I need only the number of lines in this data that contain the string "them".

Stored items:
========

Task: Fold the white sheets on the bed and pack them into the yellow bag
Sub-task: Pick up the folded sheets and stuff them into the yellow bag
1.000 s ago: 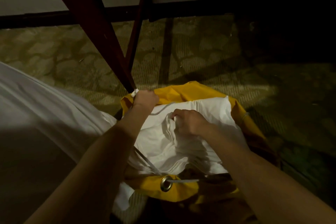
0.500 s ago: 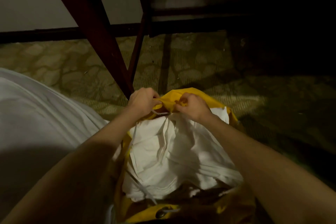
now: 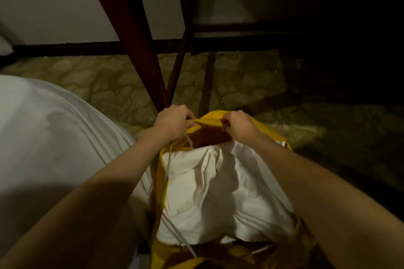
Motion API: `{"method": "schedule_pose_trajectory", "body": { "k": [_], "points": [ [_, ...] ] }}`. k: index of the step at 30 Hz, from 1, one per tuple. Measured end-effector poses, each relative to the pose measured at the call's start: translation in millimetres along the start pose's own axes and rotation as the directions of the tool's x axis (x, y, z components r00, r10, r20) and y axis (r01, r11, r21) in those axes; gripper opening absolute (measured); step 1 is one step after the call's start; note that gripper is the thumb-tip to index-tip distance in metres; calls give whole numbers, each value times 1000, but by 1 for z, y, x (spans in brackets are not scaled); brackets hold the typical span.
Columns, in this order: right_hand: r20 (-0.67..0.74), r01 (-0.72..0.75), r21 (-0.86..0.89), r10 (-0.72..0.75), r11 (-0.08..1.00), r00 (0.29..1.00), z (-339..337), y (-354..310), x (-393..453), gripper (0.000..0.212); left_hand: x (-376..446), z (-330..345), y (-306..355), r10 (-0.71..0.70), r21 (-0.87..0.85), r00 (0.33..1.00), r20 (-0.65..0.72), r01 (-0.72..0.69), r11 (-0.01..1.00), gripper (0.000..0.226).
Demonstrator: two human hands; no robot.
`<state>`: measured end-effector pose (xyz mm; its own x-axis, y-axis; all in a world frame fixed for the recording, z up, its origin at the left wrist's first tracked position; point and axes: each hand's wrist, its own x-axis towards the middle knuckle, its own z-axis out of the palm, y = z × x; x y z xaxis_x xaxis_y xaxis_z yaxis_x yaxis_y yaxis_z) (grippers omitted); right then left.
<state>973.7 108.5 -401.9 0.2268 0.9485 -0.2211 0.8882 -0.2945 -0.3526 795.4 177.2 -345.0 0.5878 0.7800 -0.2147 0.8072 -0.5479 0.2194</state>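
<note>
The yellow bag (image 3: pixel 209 119) stands open on the floor in front of me, stuffed with folded white sheets (image 3: pixel 220 190) that fill its mouth. My left hand (image 3: pixel 173 122) grips the far rim of the bag on its left side. My right hand (image 3: pixel 239 125) pinches the same far rim a little to the right. Both hands hold the rim raised above the sheets. A white drawstring (image 3: pixel 166 177) hangs down the bag's left inner side.
The bed with its white cover (image 3: pixel 50 137) lies at my left, right against the bag. Dark red wooden furniture legs (image 3: pixel 140 50) stand on the patterned carpet (image 3: pixel 251 85) just beyond the bag. The room's right side is dark.
My right hand left the sheets and took hold of the bag's far rim beside the left hand. Both hands have lifted the rim higher, so the sheets sit deeper.
</note>
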Motion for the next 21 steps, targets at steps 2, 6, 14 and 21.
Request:
{"method": "schedule_pose_trajectory", "body": {
  "k": [2, 6, 14, 21],
  "points": [
    [32, -13, 31, 12, 999, 999, -11, 6, -1, 14, -1, 6, 14, 35, 157, 998, -46, -27, 987, 18],
    [4, 24, 52, -25, 998, 1000, -28, 8, -7, 15, 2, 24, 54, 238, 299, 964, -117, -194, 934, 29],
    [-96, -135, -90, 126, 987, 987, -5, 12, -18, 29, 20, 12, 52, 172, 42, 982, -79, -169, 985, 16],
    [-106, -288, 49, 292, 956, 951, 3, 28, -16, 19, 24, 6, 40, 93, -24, 994, -63, -95, 995, 13]
  ]
}}
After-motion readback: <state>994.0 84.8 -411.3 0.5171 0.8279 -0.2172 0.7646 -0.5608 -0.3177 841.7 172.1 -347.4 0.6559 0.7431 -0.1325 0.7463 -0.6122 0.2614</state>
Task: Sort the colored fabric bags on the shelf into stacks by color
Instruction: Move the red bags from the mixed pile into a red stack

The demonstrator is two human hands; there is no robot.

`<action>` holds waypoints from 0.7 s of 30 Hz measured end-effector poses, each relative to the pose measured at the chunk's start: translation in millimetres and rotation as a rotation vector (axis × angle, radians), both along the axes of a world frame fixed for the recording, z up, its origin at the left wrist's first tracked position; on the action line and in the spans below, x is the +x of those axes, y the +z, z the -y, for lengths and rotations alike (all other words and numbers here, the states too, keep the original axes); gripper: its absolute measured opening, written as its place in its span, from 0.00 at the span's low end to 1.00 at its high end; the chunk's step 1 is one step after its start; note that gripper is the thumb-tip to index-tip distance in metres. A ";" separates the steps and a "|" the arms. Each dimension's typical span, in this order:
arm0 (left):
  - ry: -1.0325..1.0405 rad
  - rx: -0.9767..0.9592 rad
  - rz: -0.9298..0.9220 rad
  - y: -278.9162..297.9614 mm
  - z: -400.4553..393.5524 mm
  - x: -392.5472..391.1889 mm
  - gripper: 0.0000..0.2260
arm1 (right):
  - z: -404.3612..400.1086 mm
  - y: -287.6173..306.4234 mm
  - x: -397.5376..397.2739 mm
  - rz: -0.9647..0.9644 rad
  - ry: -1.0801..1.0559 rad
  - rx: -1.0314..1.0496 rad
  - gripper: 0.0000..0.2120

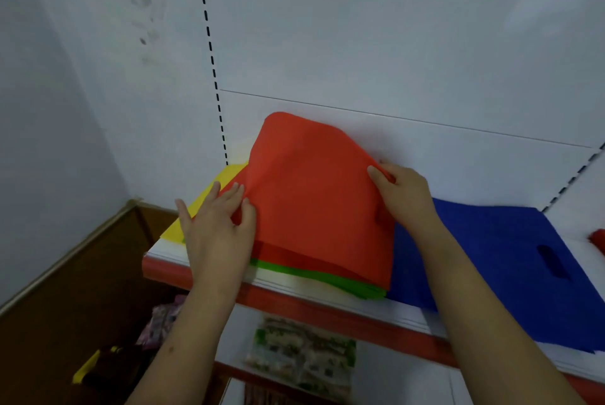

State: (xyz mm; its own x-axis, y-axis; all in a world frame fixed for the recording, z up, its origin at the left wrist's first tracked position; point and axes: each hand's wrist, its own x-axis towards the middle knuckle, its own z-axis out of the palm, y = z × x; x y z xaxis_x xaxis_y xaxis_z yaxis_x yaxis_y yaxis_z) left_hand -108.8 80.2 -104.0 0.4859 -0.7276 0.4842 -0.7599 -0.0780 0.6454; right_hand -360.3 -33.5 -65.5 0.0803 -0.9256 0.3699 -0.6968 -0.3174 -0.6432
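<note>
Lower shelf: a packet (302,352) of something mottled lies below my forearms, out of the job.
Shelf edge: the red strip of the shelf (327,306) runs under both wrists; the bags lie on the white board just behind it.
Left hand (217,228): my grip here is a pinch, thumb against the fingers on the near left corner of the red bag (314,195), the other fingers spread flat over the edge. I judge it is there to peel this one sheet from those beneath.
Right hand (404,197): thumb on top, fingers tucked under, pinching the bag's right edge, wrist cocked up so that side lifts.
Red bag: held at both sides, its far end bowed up off the pile (thin felt-like cloth, it keeps its curve).
Pile below: more red, then a green bag (327,278) showing along the near edge, so the colours are not yet sorted here.
Yellow bag (209,195): sticking out to the left, under my left fingers.
Blue bag (497,257): flat to the right, touching the pile, handle slot showing; probably a stack begun.
Far right: a scrap of red (598,239) at the frame's edge, perhaps where this bag belongs.
Back: the white panel (360,44) behind.
</note>
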 end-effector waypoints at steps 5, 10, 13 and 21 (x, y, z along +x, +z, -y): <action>-0.100 -0.066 -0.034 32.4 -0.1 -41.7 0.15 | -14.7 26.2 -39.1 0.107 -0.011 0.040 0.18; -0.333 -0.075 -0.097 45.9 9.8 -112.6 0.15 | -23.0 39.1 -118.2 0.083 -0.159 0.084 0.22; -0.459 -0.076 -0.112 44.6 14.5 -165.2 0.15 | -32.7 46.8 -184.7 0.055 -0.274 0.068 0.21; -0.687 -0.056 -0.170 51.8 9.3 -339.4 0.16 | -66.2 62.9 -372.2 0.082 -0.419 0.059 0.13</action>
State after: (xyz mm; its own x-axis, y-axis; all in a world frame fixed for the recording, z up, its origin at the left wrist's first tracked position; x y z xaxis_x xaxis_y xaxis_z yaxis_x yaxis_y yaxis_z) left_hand -448.2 70.9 -52.2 -0.0024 -0.8730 0.4877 -0.5136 0.4195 0.7484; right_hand -732.6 32.6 -2.6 -0.3343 -0.8917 0.3052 -0.7037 0.0207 -0.7102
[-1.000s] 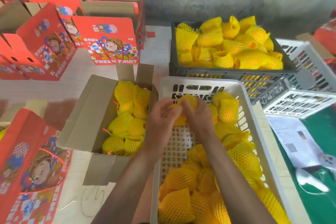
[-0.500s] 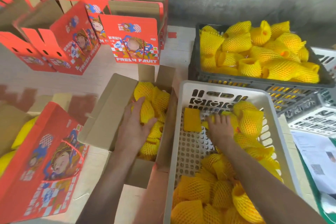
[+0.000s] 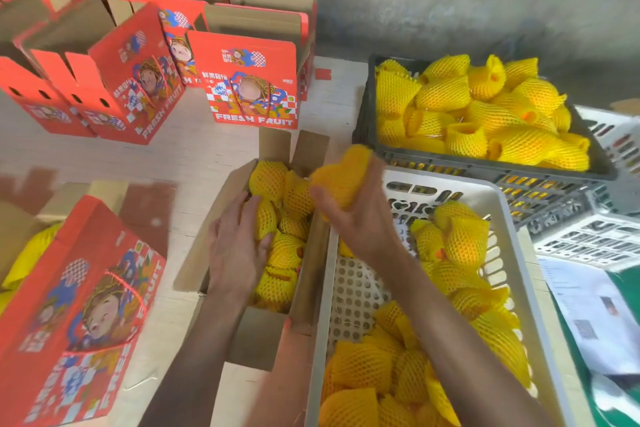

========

**Task output**
2